* _ASSIGNMENT_:
Print exactly the lines below between the line holding "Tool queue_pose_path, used" and the line holding "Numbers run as", inclusive, and nothing more.

* _Dataset excerpts_:
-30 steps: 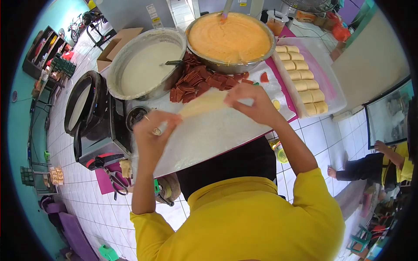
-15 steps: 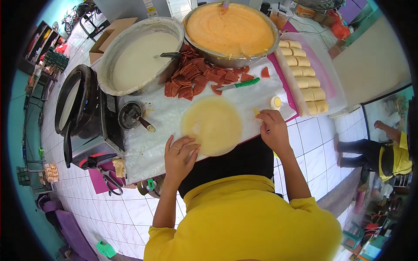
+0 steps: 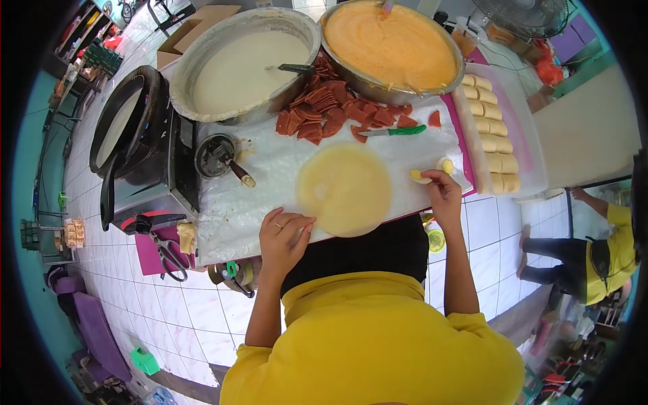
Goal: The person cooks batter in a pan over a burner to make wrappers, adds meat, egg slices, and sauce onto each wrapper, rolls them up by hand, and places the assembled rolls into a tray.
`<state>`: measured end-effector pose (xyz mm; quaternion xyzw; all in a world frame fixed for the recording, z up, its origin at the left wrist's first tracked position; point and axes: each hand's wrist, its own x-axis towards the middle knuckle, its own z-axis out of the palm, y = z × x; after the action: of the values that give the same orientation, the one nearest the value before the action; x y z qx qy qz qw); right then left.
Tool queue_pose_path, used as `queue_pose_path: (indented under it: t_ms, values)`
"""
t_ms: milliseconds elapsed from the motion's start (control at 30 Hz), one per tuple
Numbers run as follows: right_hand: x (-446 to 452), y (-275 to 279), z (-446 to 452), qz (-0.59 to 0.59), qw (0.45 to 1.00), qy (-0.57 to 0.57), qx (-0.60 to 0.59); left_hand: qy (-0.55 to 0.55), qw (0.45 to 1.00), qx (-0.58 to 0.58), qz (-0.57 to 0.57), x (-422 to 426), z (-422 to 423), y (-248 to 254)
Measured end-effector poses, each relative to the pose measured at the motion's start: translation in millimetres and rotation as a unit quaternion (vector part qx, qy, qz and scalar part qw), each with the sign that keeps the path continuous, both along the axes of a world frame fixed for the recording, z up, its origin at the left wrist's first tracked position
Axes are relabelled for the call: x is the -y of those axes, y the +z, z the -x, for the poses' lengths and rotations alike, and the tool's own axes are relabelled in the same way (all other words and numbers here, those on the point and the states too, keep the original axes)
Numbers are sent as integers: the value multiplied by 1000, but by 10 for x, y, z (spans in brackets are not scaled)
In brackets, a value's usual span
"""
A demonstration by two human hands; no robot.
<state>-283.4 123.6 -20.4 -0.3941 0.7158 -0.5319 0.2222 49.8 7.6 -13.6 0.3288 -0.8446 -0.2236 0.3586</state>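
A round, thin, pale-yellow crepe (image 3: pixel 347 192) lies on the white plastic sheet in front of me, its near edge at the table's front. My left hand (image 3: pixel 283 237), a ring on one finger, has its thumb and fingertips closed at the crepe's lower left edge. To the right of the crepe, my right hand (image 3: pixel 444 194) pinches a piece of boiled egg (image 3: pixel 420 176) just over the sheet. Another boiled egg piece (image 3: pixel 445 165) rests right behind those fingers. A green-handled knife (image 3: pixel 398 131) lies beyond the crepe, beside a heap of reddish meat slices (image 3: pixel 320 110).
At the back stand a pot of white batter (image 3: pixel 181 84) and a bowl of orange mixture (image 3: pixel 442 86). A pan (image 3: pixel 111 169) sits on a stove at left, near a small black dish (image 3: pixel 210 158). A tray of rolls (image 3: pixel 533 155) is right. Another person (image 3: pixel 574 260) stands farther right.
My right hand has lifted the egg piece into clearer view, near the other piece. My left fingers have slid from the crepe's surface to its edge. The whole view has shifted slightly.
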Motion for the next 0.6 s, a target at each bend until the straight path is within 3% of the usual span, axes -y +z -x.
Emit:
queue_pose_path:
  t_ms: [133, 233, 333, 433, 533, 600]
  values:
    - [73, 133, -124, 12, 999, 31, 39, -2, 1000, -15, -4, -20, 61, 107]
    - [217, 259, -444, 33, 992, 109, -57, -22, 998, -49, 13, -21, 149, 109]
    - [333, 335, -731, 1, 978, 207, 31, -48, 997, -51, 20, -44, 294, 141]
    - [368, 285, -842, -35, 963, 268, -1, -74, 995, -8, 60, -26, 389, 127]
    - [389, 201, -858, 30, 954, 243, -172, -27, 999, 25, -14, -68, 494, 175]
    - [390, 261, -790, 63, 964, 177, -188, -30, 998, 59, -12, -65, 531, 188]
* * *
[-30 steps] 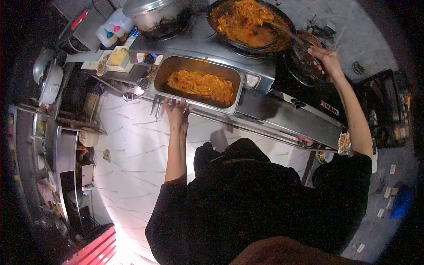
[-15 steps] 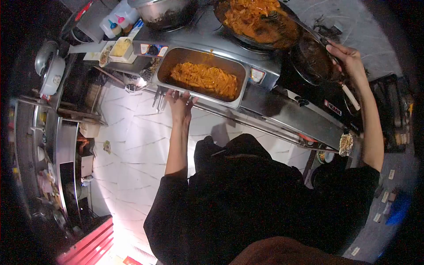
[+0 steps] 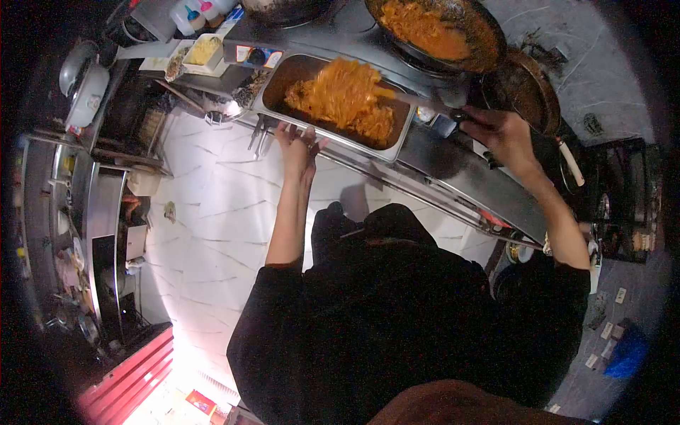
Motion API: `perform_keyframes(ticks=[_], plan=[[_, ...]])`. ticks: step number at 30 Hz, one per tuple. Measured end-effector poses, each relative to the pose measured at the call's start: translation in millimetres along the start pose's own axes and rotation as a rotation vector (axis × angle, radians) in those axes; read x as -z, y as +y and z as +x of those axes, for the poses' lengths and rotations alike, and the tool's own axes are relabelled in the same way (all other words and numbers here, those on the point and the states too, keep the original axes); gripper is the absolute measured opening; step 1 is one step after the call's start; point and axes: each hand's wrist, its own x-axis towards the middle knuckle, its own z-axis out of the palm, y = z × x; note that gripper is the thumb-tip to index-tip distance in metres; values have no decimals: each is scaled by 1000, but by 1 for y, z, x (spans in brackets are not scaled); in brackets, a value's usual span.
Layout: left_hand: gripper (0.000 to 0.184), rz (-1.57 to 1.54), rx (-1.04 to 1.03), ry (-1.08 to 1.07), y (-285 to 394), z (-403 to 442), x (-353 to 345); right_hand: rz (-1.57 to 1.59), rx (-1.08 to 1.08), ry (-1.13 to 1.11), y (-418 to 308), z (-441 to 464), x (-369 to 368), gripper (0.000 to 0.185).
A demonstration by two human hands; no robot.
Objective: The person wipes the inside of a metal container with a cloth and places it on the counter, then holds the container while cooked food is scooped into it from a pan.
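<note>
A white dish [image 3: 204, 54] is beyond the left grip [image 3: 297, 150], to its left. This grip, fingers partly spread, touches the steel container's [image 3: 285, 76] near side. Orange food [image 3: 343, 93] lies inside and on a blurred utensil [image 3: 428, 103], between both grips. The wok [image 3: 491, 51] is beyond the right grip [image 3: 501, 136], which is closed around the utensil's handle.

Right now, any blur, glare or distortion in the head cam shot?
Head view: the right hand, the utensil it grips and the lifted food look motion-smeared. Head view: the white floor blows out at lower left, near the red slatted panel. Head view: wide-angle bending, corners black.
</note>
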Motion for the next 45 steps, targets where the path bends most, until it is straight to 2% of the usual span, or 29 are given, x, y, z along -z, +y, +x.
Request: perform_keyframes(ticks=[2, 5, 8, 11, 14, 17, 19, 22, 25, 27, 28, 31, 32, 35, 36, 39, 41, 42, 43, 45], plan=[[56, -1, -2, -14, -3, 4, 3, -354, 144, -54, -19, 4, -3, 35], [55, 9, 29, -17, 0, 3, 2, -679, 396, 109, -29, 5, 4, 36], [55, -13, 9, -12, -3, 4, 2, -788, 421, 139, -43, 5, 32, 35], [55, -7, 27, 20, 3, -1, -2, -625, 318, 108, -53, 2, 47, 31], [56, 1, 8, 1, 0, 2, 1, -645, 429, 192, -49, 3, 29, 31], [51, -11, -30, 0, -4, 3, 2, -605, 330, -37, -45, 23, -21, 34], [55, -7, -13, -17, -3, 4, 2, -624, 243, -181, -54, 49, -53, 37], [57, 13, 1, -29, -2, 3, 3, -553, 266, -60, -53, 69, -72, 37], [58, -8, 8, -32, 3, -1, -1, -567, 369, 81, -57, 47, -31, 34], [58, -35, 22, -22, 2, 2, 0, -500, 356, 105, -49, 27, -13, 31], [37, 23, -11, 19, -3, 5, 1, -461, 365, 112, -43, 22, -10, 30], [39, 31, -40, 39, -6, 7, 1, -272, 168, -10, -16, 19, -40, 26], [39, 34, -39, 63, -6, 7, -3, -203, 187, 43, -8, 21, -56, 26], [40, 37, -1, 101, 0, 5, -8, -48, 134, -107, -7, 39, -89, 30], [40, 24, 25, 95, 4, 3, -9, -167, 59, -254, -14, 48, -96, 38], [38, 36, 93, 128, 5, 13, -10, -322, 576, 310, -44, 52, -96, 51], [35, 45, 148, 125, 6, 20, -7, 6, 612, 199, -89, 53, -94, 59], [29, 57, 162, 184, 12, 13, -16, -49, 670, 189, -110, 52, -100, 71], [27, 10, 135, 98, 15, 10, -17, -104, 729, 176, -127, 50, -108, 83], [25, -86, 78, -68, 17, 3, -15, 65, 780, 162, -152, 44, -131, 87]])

* _TASK RESPONSE_:
Tool queue_pose_path, used as `queue_pose_path: (indented under it: t_ms, values)`
"""
t_ms: milliseconds elapsed from the motion's start (control at 30 Hz), one per tuple
Numbers run as follows: right_hand: x (-446 to 452), y (-275 to 279), z (-446 to 452), qz (-0.59 to 0.59), qw (0.45 to 1.00), qy (-0.57 to 0.57), qx (-0.60 to 0.59); left_hand: qy (-0.55 to 0.55), qw (0.45 to 1.00), qx (-0.58 to 0.58), qz (-0.57 to 0.57), x (-422 to 426), z (-422 to 423), y (-248 to 254)

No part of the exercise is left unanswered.